What you need to do:
Transcribe all of the listing exactly.

Data supplied:
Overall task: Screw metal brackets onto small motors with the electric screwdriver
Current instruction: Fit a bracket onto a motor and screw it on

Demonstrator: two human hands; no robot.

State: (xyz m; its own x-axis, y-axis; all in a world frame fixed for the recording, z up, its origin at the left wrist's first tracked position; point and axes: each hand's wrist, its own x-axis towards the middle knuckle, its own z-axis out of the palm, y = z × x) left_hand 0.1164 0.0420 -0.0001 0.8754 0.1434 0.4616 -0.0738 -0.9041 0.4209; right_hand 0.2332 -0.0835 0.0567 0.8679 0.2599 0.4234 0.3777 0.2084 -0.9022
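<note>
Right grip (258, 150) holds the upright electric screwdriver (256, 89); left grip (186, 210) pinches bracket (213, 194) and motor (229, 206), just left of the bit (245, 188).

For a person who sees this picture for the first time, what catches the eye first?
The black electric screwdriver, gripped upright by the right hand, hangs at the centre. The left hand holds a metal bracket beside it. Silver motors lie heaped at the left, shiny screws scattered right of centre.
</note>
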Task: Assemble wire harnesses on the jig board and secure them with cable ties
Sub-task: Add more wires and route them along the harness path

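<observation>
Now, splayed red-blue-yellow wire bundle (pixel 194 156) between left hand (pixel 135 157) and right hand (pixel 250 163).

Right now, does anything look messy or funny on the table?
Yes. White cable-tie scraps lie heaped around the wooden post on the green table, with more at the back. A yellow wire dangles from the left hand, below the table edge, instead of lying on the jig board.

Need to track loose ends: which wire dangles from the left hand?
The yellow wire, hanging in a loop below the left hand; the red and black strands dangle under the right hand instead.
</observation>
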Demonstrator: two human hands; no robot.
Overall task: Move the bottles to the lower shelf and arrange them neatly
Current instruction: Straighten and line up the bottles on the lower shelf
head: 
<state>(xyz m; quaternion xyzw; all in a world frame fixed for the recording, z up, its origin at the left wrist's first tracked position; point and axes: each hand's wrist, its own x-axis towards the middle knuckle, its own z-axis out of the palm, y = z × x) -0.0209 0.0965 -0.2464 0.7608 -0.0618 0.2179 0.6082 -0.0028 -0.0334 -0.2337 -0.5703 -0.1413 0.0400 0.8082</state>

Written solution:
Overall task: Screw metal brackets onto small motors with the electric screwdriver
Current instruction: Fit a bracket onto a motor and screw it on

Demonstrator: two human hands; no robot.

State: (xyz m; its own x-axis, y-axis; all in a world frame fixed for the recording, z up, its origin at the left wrist's first tracked position; point and axes: each hand's wrist, its own x-axis towards the middle knuckle, its own z-axis out of the palm, y = z × x) left_hand 0.1164 0.0420 -0.0001 0.8754 0.1434 0.4616 -0.0738 -0.9041 0.4209; right_hand 0.2332 -0.0835 0.0567 0.8679 0.2599 0.4234 0.3777 0.2084 -0.9022
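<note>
Right grip (258, 150) holds the upright electric screwdriver (256, 89); left grip (186, 210) pinches bracket (213, 194) and motor (229, 206), just left of the bit (245, 188).

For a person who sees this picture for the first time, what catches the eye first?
The black electric screwdriver, gripped upright by the right hand, hangs at the centre. The left hand holds a metal bracket beside it. Silver motors lie heaped at the left, shiny screws scattered right of centre.
</note>
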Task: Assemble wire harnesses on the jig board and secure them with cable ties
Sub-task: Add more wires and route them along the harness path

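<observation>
Now, splayed red-blue-yellow wire bundle (pixel 194 156) between left hand (pixel 135 157) and right hand (pixel 250 163).

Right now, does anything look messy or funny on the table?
Yes. White cable-tie scraps lie heaped around the wooden post on the green table, with more at the back. A yellow wire dangles from the left hand, below the table edge, instead of lying on the jig board.

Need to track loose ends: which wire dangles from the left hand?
The yellow wire, hanging in a loop below the left hand; the red and black strands dangle under the right hand instead.
</observation>
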Demonstrator: two human hands; no robot.
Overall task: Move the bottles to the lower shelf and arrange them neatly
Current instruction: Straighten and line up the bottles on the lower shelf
head: 
<state>(xyz m; quaternion xyzw; all in a world frame fixed for the recording, z up, its origin at the left wrist's first tracked position; point and axes: each hand's wrist, its own x-axis towards the middle knuckle, its own z-axis out of the palm, y = z × x) -0.0209 0.0965 -0.2464 0.7608 -0.0618 0.2179 0.6082 -0.0028 -0.0334 -0.2337 -0.5703 -0.1413 0.0400 0.8082</state>

With that, the exercise is finished.